The mysterious connections between our linked files and the InDesign documents in which they appear can be made a little clearer here.

Check Links Before Opening Document

The key word here is “Before.” With this option disabled, InDesign will still check your links’ status, but will do so after the document is opened, which makes the opening of files more rapid.

Find Missing Links Before Opening Document

When opening a document, it can be helpful to get a heads-up when something is wrong. If you have images linked to your InDesign document and some of them have gone missing, you likely want to know that sooner rather than later. However, there may be times when you willingly work on a document whose images you know to be missing, and you would prefer not to have the annoyance of a message telling you so. When that is the case, I enable this preference so InDesign may find the image in a recently used folder, for example. It’s also possible, however, that in an attempt to find a missing link in folders you’ve recently linked to, InDesign will link to the wrong version of an image. If you experience this behavior, disable this preference and manually locate the correct missing linked file.
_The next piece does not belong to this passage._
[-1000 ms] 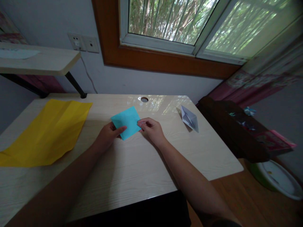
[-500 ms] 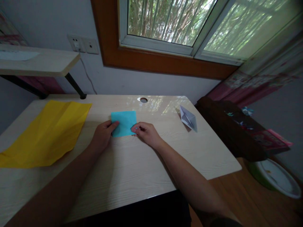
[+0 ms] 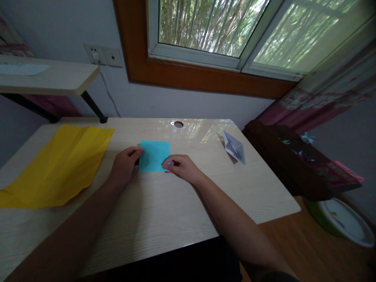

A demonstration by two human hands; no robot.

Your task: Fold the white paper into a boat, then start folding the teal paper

Create Links When Placing Text and Spreadsheet Files

As with images, you can place text files and maintain a link to the original. However, without the help of a third-party plug-in like WordsFlow by Em Software, the formatting you may have done in InDesign is lost when you update those links.

Preserve Image Dimensions When Relinking

Typically, when you swap the content of an image frame with another image, InDesign will attempt to make the proportions of the new image match those of the previous image. For example, if the frame has been resized to show only a third of the original image, InDesign will attempt to show only a third of the new image in that frame. This is fine for images with similar subject matter and/or proportions, but when the new image has little connection to the original, you may wish to decide for yourself how that image will fit its frame by disabling this setting.
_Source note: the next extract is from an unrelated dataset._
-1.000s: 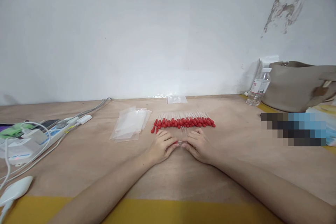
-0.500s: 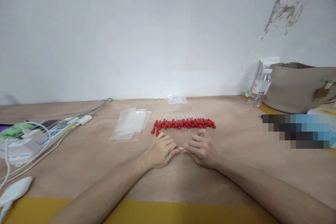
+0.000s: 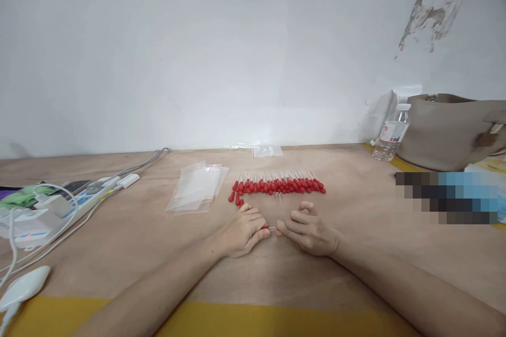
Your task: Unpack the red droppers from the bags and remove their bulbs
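Dropper (image 3: 271, 228), one; slender clear tube (image 3: 273, 228), glass or plastic, with red rubbery bulb (image 3: 265, 227); held level.
Left hand (image 3: 245, 233) grip closed on the bulb, nine o'clock; right hand (image 3: 310, 231) grip pinching the tube, three o'clock; likely light; tube probably stiff, slippery, perhaps fragile; bulb presumably soft, the surer hold; row of red-bulbed clear droppers (image 3: 276, 186) beyond, twelve o'clock, on the bench (image 3: 245, 281).

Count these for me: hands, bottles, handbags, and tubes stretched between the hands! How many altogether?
Hands: 2 (left hand, right hand)
Bottle: 1
Handbag: 1
Tube between the hands: 1
Total: 5
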The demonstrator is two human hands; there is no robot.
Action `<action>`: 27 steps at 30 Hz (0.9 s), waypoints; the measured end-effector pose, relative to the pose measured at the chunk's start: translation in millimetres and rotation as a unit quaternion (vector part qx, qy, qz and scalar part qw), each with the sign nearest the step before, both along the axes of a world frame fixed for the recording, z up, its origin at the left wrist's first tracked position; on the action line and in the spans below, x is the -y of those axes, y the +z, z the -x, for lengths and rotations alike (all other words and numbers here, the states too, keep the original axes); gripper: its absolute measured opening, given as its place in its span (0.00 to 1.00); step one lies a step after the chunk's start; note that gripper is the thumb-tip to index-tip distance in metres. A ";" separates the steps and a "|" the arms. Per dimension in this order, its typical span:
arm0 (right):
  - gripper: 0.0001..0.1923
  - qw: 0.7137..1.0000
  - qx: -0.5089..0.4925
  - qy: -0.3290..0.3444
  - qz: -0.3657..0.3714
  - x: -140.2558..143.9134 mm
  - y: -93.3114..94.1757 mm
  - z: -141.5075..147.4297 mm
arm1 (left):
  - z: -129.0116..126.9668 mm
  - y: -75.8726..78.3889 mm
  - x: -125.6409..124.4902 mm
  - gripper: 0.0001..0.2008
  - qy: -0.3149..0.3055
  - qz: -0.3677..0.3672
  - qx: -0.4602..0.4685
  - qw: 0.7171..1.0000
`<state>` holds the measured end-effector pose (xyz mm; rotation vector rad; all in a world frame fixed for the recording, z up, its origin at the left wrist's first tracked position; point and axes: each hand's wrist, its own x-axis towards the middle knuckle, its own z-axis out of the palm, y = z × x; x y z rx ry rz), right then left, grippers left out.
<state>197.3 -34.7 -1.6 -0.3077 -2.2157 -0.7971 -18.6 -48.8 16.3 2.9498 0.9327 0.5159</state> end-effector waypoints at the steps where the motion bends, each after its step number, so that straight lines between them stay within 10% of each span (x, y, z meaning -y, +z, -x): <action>1: 0.04 1.000 0.008 -0.003 0.003 0.0 -0.6 -1.2 | 0.4 -0.4 0.1 0.14 -0.002 0.002 0.002 1.000; 16: 0.17 0.995 0.022 -0.047 0.080 0.0 -2.5 -25.4 | 14.4 2.2 -0.1 0.18 0.012 0.048 0.049 0.998; 27: 0.10 0.917 -0.155 -0.250 0.270 -16.1 -0.8 -13.5 | 52.4 6.9 -37.2 0.12 0.336 -0.010 0.220 0.916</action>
Hide New Layers When Updating or Relinking

Images produced in Photoshop or graphics created in Illustrator typically have layers. When you place these kinds of documents (.psd or .ai), you can choose which layers are visible in InDesign. If you subsequently edit a document, and those edits introduce new layers to the structure of the document, this setting determines whether those new layers are visible when you update the link.

Clipboard Handling

Material that is copied or cut lives in the system clipboard. Here, we determine what InDesign reads from or writes to that clipboard.

Clipboard

Whether it’s inbound or outbound, you can choose to preserve the structure or appearance of what you put on your clipboard.

Prefer PDF When Pasting

I sometimes generate objects in other applications such as Illustrator. Most often, I simply place that Illustrator document as a link into my InDesign publication. However, sometimes I need the shape I have drawn in Illustrator as an editable shape in InDesign. Since Illustrator provides both the path data and the PDF data to the clipboard, I disable this setting to get the path data into InDesign.

Copy PDF to Clipboard

When I need to provide something I have created in InDesign to another application, and I need to preserve its appearance, my odds of success are better if what I copy to the clipboard is PDF data. If I suspect I will be pasting this data after I quit InDesign, I enable the option just below this one.

Preserve PDF Data at Quit

This allows me to paste copied PDF data after InDesign has quit.
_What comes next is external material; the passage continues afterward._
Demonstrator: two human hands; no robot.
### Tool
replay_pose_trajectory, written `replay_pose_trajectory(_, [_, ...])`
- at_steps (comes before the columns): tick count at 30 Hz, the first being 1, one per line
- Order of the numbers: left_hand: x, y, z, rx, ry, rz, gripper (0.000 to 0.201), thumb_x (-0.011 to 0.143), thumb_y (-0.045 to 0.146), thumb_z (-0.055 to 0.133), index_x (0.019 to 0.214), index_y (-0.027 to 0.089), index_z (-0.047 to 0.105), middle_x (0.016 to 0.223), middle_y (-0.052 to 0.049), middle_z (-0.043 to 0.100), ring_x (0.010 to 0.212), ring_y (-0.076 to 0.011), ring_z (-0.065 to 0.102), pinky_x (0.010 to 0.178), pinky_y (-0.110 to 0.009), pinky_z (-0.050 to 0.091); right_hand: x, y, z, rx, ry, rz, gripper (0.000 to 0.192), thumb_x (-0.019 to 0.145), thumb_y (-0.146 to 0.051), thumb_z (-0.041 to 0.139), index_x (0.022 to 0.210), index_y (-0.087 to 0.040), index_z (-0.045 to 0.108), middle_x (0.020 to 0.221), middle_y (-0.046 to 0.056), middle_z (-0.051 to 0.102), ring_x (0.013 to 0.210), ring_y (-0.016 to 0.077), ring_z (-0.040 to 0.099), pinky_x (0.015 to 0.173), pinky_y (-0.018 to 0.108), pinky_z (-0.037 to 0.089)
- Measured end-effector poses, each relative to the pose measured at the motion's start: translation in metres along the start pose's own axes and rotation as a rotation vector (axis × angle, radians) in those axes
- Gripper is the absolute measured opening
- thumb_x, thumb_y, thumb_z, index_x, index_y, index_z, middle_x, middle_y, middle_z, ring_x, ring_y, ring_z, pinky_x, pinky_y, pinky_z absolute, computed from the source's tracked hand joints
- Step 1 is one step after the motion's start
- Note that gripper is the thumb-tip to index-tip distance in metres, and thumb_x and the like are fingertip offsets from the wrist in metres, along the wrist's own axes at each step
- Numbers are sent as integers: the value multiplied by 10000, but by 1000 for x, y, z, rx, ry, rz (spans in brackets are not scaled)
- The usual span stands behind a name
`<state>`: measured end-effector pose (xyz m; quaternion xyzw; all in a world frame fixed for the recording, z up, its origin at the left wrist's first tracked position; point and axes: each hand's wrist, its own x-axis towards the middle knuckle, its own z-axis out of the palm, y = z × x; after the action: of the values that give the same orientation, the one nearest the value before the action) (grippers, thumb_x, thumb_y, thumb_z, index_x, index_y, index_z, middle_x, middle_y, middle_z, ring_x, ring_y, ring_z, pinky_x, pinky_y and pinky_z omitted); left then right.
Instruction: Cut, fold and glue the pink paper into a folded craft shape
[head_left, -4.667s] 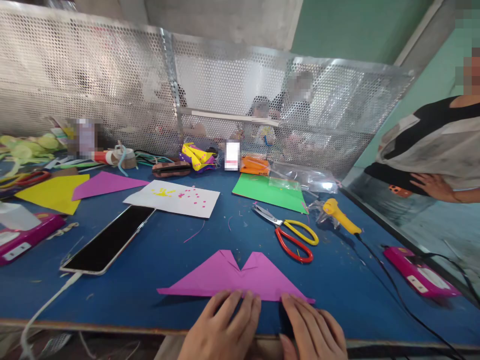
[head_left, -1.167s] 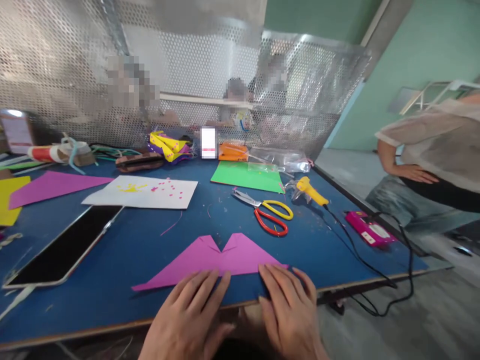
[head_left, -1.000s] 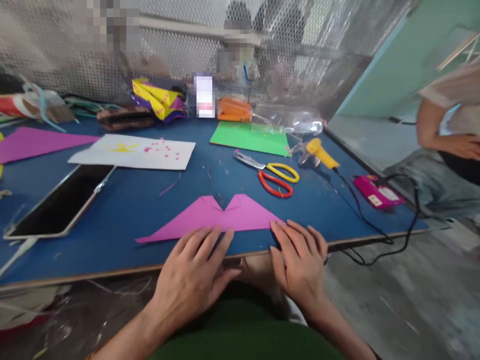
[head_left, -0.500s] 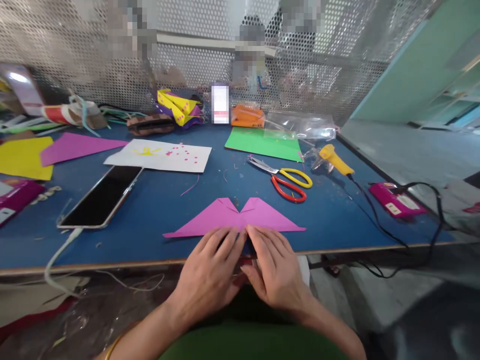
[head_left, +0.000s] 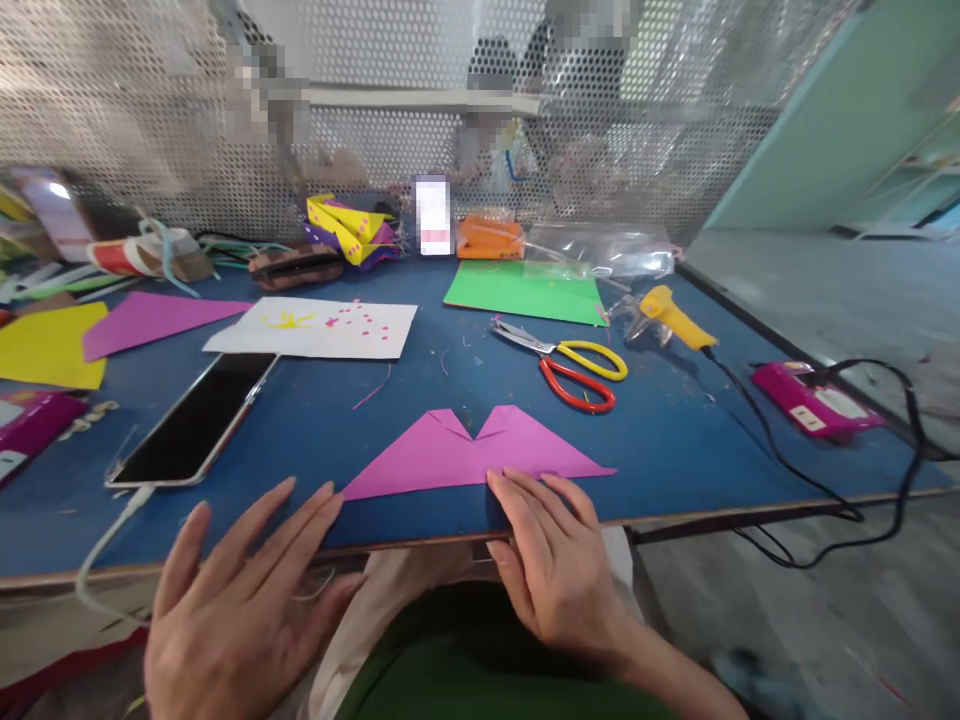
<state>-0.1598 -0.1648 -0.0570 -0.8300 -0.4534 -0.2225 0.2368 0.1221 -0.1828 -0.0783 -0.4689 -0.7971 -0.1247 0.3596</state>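
Folded magenta paper point(head_left: 480, 458) lies flat near table's point(head_left: 675, 440) front edge, long axis running left-right, notch w/ twin peaks pointing away. Right hand point(head_left: 551, 565), fingers spread, presses its near edge; left hand point(head_left: 240, 600) hovers open, beside left tip.

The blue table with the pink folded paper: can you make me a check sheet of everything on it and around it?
Surface: blue table top with a wooden front edge, flecked with paper scraps.
Job's things: pink folded paper with two peaks lies flat near the front edge.
Clutter: red-and-yellow-handled scissors, yellow glue gun, black-screened phone, white sheet with pink and yellow bits, green sheet, yellow sheet, pink box.
Hands: right hand open, fingertips on the pink paper's near edge; left hand open, off the paper, over the table's front edge.
Cables: black cable from the glue gun hangs over the edge; white cable from the phone.
Surroundings: perforated metal screen behind, people beyond it.
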Motion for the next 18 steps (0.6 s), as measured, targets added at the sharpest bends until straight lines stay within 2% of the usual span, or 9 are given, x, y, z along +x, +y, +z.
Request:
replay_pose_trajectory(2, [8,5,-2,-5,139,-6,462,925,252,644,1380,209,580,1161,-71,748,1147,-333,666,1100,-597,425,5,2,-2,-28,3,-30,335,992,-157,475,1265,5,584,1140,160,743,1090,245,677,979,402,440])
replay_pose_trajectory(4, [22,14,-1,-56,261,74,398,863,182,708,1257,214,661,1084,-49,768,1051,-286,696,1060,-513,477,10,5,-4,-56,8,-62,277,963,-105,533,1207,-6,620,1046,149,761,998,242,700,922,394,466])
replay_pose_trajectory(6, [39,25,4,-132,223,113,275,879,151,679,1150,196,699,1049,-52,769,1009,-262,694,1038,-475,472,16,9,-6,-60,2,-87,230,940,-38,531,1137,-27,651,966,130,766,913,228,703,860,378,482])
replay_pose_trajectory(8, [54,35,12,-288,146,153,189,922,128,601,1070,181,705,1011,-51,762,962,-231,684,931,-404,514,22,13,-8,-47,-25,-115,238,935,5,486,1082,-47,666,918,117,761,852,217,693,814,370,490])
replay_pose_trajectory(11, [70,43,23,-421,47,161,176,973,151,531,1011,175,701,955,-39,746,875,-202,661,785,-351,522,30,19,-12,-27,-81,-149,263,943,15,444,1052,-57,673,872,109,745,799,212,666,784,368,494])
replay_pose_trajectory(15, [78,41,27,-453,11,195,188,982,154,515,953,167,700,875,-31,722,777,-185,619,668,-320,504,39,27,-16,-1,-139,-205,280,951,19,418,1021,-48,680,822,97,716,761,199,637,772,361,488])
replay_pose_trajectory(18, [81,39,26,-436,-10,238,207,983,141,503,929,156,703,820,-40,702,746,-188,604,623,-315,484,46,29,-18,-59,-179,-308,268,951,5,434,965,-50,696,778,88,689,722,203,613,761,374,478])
When Pasting Text and Tables from Other Applications Paste

Content you have copied from Microsoft Word or Apple Pages (for example) can be pasted as rich text (All Information) or as plain text (Text Only). Pasted plain text inherits the formatting that is active at the insertion point in InDesign.

Publish Online

A fixed-layout ePub, which is readable in a browser and hosted by Adobe, is the product of this feature.

Disable Publish Online

If you do not wish to be tempted by this feature, disable it! Otherwise, you can experiment with InDesign’s interactive and animation features and share the results with colleagues or friends.